What this task involves: From the first line to the last, copy the data below word for word.

The data:
^^^^
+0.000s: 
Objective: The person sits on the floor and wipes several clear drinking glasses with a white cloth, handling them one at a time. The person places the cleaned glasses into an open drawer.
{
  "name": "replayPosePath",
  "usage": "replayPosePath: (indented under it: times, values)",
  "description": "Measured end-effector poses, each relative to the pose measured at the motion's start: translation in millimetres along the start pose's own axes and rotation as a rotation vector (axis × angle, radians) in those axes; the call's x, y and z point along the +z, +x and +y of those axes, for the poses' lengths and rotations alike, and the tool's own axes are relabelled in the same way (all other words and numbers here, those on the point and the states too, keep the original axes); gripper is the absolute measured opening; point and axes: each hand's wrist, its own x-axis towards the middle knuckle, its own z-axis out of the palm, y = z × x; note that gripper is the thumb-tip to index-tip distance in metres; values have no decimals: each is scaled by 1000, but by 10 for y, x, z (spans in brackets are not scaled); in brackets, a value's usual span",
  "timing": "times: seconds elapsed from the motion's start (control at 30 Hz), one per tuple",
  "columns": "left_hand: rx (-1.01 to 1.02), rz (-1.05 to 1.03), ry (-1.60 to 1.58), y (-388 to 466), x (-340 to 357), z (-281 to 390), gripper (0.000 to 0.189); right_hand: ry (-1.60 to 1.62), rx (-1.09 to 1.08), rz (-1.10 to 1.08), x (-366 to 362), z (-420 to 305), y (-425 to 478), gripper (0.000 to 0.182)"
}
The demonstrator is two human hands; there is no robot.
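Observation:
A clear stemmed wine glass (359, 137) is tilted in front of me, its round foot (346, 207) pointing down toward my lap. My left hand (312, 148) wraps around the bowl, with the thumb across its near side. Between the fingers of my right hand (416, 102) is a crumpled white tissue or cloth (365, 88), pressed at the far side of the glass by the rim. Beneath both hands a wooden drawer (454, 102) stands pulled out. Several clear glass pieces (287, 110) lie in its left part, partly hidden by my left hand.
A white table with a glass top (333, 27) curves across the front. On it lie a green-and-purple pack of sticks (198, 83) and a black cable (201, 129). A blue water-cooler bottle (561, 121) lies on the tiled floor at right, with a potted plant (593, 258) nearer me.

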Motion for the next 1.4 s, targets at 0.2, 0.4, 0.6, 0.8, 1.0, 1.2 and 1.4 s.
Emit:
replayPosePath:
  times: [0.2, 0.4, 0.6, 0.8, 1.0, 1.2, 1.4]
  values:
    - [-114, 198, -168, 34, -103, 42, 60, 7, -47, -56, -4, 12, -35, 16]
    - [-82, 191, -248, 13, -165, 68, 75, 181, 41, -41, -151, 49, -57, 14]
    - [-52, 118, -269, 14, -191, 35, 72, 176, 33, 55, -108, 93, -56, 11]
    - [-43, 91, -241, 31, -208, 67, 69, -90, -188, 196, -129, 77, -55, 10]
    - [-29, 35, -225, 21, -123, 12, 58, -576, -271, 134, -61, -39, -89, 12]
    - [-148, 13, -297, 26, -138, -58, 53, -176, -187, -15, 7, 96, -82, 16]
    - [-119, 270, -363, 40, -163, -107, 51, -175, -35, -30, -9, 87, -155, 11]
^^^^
Result:
+0.000s: 
Objective: The person sits on the floor and wipes several clear drinking glasses with a white cloth, handling them one at a time. The person places the cleaned glasses into an open drawer.
{
  "name": "replayPosePath",
  "usage": "replayPosePath: (indented under it: times, values)",
  "description": "Measured end-effector poses, each relative to the pose measured at the motion's start: translation in millimetres along the start pose's own axes and rotation as a rotation vector (axis × angle, radians) in those axes; the call's x, y and z point along the +z, +x and +y of those axes, for the poses' lengths and rotations alike, and the tool's own axes are relabelled in the same way (all other words and numbers here, those on the point and the states too, keep the original axes); gripper is the absolute measured opening; point and axes: each hand's wrist, its own x-axis towards the middle knuckle, its own z-axis out of the palm, y = z × x; note that gripper is the thumb-tip to index-tip distance in metres; values have no decimals: each is scaled by 1000, but by 10 for y, x, z (spans in brackets are not scaled); in brackets, a value's usual span",
  "timing": "times: seconds elapsed from the motion's start (control at 30 Hz), one per tuple",
  "columns": "left_hand: rx (-1.01 to 1.02), rz (-1.05 to 1.03), ry (-1.60 to 1.58), y (-388 to 466), x (-340 to 357), z (-281 to 390), gripper (0.000 to 0.189); right_hand: ry (-1.60 to 1.62), rx (-1.09 to 1.08), rz (-1.10 to 1.08), x (-366 to 362), z (-420 to 305), y (-425 to 478), gripper (0.000 to 0.182)"
}
The demonstrator is two human hands; there is no robot.
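Observation:
A clear stemmed wine glass (359, 137) is tilted in front of me, its round foot (346, 207) pointing down toward my lap. My left hand (312, 148) wraps around the bowl, with the thumb across its near side. Between the fingers of my right hand (416, 102) is a crumpled white tissue or cloth (365, 88), pressed at the far side of the glass by the rim. Beneath both hands a wooden drawer (454, 102) stands pulled out. Several clear glass pieces (287, 110) lie in its left part, partly hidden by my left hand.
A white table with a glass top (333, 27) curves across the front. On it lie a green-and-purple pack of sticks (198, 83) and a black cable (201, 129). A blue water-cooler bottle (561, 121) lies on the tiled floor at right, with a potted plant (593, 258) nearer me.
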
Motion for the next 1.4 s, targets at 0.2, 0.4, 0.6, 0.8, 1.0, 1.2 and 1.4 s.
Emit:
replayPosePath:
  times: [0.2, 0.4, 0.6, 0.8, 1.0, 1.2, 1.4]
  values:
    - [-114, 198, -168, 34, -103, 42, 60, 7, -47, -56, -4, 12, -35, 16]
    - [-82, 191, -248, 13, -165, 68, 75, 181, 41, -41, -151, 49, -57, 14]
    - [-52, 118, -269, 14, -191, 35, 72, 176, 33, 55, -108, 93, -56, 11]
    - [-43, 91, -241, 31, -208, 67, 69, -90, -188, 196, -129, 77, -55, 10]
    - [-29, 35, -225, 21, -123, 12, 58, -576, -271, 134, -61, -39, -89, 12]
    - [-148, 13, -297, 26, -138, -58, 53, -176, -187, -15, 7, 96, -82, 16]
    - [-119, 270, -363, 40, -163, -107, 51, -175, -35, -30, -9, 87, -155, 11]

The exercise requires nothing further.